Problem to solve -
Every picture should be left out, but the lines below must be repeated exactly.

--------------------

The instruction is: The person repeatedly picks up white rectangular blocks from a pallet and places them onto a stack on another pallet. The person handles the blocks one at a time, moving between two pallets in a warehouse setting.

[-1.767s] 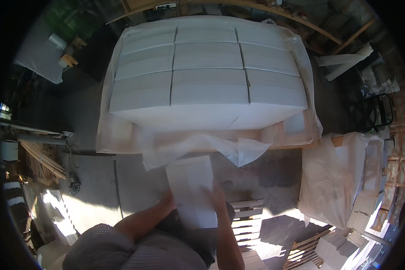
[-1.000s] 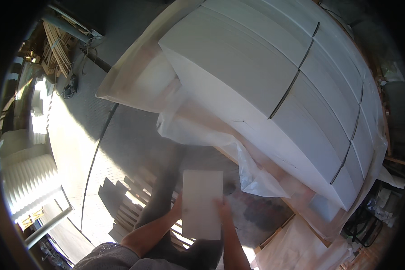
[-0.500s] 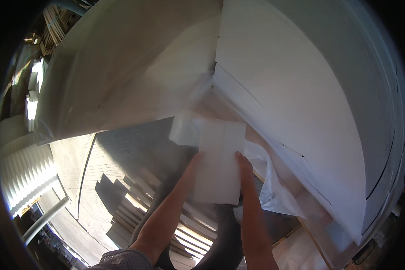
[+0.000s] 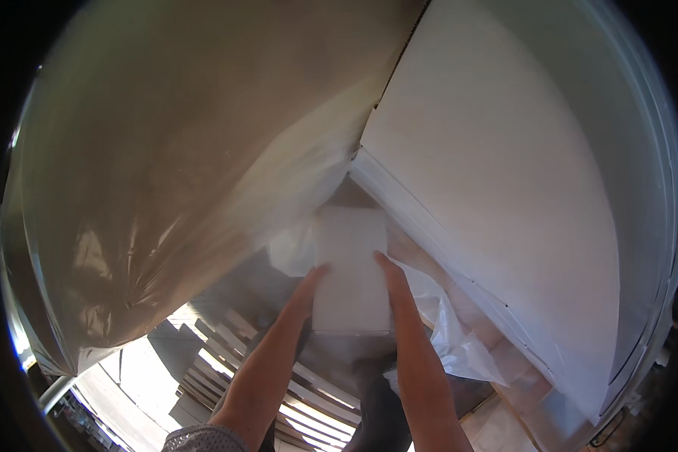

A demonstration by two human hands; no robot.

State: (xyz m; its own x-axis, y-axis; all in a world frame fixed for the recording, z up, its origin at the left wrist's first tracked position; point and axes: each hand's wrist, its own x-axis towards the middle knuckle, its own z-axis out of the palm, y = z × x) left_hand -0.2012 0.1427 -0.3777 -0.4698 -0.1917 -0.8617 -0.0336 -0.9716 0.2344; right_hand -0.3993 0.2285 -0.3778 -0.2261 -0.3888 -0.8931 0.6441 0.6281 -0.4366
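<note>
A flat-faced white rectangular block [image 4: 350,279], perhaps a box or a stack of sheets, is held between my two hands. My left hand [image 4: 316,277] presses along its left side, fingers mostly hidden. On its right side my right hand [image 4: 383,263] grips with the thumb at the front edge; its other fingers are out of sight. The block's far end lies close to the corner where a brown plastic-covered panel [image 4: 166,143] meets a large white panel [image 4: 490,151].
Loose clear plastic sheeting [image 4: 456,339] hangs right of my right forearm, above a wooden edge [image 4: 516,410]. Slatted wooden boards [image 4: 309,410] lie below, around my legs. A pale pole [image 4: 56,393] is at the lower left.
The white block has shifted slightly left within the view, still between both hands. The plastic-covered panel now fills more of the left side, and the corner appears nearer.
</note>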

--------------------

Solution for this exercise -
The instruction is: The person repeatedly picks up white rectangular blocks from a pallet and places them onto a stack on another pallet. The person handles the blocks one at a time, moving between two pallets in a warehouse setting.

[-1.767s] 
[-1.000s] 
[-0.500s] 
[+0.000s] 

A demonstration by two human hands; no robot.

State: (xyz m; its own x-axis, y-axis; all in a world frame fixed for the recording, z up, its origin at the left wrist's first tracked position; point and axes: each hand's wrist, its own x-axis towards the middle knuckle, its own z-axis out of the palm, y = z × x) left_hand -0.2012 0.1427 -0.3777 -0.4698 -0.1917 -0.8617 -0.0336 -0.9716 0.2344; right_hand -0.3993 0.2285 -0.3778 -0.2261 -0.3888 -0.8931 0.6441 0.6281 -0.4366
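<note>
A flat-faced white rectangular block [image 4: 350,279], perhaps a box or a stack of sheets, is held between my two hands. My left hand [image 4: 316,277] presses along its left side, fingers mostly hidden. On its right side my right hand [image 4: 383,263] grips with the thumb at the front edge; its other fingers are out of sight. The block's far end lies close to the corner where a brown plastic-covered panel [image 4: 166,143] meets a large white panel [image 4: 490,151].
Loose clear plastic sheeting [image 4: 456,339] hangs right of my right forearm, above a wooden edge [image 4: 516,410]. Slatted wooden boards [image 4: 309,410] lie below, around my legs. A pale pole [image 4: 56,393] is at the lower left.
The white block has shifted slightly left within the view, still between both hands. The plastic-covered panel now fills more of the left side, and the corner appears nearer.
</note>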

Nothing more belongs to the answer.